§ Exercise details: Provide the number of lines in the material containing the word "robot", with nothing added.

*** Material to process

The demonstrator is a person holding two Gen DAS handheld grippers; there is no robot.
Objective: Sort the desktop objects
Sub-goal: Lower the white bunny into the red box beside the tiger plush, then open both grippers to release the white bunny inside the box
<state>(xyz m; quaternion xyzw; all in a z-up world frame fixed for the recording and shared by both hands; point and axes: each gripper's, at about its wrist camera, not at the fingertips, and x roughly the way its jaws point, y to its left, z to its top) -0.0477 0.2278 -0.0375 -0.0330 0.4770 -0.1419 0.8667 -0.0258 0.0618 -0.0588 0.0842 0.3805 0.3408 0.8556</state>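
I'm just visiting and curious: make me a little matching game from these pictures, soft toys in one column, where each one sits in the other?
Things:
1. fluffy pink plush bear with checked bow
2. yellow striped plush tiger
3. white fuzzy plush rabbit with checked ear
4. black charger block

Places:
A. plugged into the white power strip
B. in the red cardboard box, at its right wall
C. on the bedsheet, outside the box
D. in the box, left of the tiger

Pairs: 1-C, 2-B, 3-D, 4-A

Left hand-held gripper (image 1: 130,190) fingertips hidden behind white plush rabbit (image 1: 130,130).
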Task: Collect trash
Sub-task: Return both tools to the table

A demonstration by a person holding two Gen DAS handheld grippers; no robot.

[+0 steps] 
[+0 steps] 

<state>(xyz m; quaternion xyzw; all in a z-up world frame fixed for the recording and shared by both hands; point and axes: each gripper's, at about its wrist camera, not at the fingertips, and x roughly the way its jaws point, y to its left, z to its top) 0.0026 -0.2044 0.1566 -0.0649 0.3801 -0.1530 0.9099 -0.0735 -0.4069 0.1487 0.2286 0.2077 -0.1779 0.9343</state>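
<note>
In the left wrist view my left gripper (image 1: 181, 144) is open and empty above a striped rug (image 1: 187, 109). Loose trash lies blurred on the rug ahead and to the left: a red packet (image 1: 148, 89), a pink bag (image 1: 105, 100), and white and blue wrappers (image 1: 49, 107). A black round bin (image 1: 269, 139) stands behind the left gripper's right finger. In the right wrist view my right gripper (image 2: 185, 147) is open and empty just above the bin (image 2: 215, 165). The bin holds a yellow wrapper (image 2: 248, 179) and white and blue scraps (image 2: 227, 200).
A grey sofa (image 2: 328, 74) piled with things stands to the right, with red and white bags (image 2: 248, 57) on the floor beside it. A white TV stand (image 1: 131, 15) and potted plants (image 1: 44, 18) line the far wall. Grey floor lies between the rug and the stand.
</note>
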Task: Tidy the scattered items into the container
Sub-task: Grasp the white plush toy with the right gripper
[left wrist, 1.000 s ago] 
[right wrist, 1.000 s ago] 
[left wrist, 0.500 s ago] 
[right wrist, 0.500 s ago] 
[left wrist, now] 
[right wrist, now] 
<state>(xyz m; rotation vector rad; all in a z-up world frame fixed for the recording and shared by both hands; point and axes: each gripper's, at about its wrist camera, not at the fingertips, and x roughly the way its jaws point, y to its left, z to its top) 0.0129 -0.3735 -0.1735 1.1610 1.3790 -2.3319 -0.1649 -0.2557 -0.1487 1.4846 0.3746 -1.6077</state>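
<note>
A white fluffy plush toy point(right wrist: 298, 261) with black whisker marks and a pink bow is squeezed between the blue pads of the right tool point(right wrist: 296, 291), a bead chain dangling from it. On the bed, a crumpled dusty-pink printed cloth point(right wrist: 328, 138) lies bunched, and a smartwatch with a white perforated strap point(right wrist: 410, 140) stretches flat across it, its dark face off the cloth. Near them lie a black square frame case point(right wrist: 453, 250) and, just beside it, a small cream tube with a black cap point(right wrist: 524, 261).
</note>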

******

§ Response for this exercise: 2